§ **WHAT TO DO**: Search the data for the word "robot" and copy every line that contains it.

§ **MATERIAL TO PROCESS**:
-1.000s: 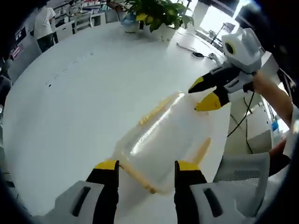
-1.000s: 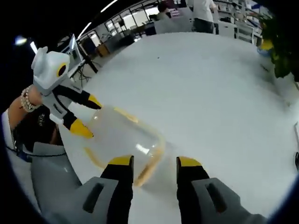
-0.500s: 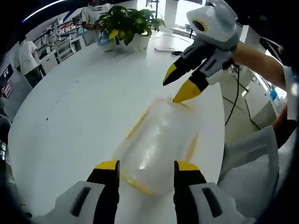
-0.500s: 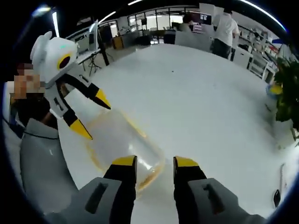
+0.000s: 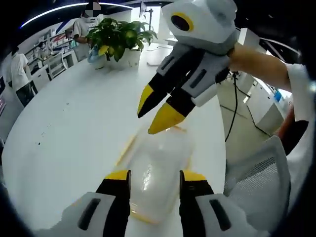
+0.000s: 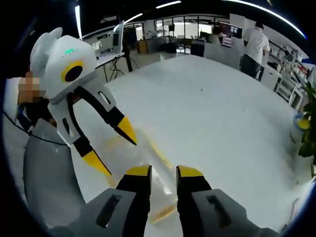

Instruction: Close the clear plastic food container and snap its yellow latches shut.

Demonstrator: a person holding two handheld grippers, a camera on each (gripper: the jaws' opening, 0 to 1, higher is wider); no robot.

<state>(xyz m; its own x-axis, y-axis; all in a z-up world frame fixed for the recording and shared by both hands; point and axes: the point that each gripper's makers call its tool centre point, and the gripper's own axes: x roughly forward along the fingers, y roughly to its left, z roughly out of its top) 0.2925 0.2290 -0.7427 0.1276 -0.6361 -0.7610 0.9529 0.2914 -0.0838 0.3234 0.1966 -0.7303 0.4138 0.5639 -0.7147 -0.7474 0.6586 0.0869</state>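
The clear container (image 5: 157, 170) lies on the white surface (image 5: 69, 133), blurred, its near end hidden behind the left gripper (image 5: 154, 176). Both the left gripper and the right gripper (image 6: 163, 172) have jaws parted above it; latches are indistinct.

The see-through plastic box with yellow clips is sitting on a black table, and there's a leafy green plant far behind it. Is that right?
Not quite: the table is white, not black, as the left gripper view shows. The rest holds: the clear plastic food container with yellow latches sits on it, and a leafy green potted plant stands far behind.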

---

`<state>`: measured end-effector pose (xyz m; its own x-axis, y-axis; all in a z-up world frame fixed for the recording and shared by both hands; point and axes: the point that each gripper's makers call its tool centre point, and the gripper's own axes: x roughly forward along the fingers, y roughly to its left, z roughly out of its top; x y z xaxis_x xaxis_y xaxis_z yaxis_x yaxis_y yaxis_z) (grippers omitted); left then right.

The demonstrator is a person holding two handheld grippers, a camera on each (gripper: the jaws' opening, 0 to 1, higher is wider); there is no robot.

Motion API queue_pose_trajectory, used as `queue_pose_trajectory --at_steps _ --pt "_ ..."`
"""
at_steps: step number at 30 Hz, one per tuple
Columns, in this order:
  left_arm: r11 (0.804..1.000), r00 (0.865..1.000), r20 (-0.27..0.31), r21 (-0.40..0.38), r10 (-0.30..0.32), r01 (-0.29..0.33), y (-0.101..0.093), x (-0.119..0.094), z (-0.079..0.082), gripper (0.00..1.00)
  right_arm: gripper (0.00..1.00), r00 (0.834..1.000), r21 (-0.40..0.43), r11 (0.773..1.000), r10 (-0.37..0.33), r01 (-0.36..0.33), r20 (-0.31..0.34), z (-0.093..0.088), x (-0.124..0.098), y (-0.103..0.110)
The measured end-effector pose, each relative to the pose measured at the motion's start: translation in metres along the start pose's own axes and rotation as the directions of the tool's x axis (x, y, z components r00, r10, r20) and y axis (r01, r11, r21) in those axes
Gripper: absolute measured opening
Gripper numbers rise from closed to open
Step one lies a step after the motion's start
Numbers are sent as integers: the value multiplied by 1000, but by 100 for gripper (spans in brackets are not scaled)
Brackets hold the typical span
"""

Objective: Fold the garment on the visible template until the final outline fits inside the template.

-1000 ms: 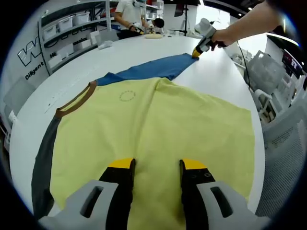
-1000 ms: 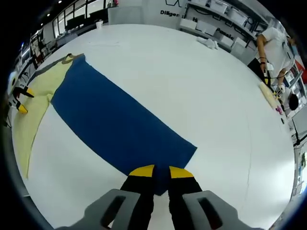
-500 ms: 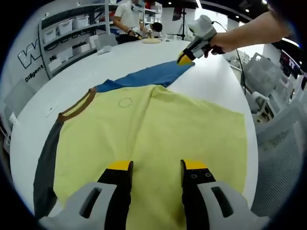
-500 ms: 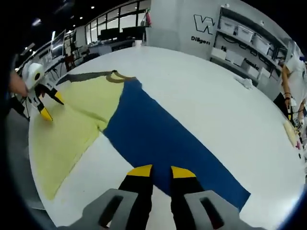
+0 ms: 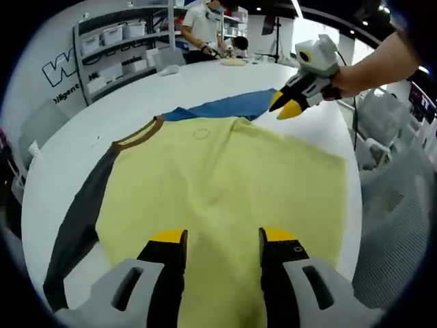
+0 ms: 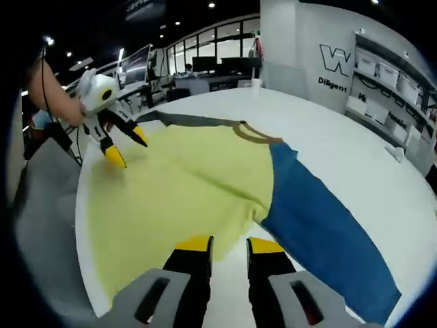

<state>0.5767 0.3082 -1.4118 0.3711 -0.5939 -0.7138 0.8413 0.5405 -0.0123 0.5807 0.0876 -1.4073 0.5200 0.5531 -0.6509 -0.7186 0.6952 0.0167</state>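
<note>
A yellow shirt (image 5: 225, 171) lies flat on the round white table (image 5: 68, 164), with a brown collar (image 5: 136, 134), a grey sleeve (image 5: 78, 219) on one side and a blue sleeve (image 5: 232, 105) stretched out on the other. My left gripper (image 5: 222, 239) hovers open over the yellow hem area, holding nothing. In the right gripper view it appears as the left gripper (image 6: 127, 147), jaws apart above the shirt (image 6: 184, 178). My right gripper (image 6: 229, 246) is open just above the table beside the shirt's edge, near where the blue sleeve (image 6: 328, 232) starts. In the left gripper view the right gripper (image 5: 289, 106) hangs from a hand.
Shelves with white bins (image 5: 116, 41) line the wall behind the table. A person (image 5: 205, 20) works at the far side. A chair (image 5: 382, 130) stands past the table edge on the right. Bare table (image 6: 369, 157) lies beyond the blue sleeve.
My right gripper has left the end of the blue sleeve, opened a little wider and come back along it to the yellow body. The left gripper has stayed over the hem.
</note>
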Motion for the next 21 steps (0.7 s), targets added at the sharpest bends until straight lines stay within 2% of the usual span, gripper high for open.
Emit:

§ **TASK SOLUTION**:
Demonstrator: a person holding two handheld grippers, a camera on each (gripper: the jaws' opening, 0 to 1, higher is wider); no robot.
The demonstrator is a person holding two handheld grippers, a camera on each (gripper: the jaws' opening, 0 to 1, higher is wider); there is no robot.

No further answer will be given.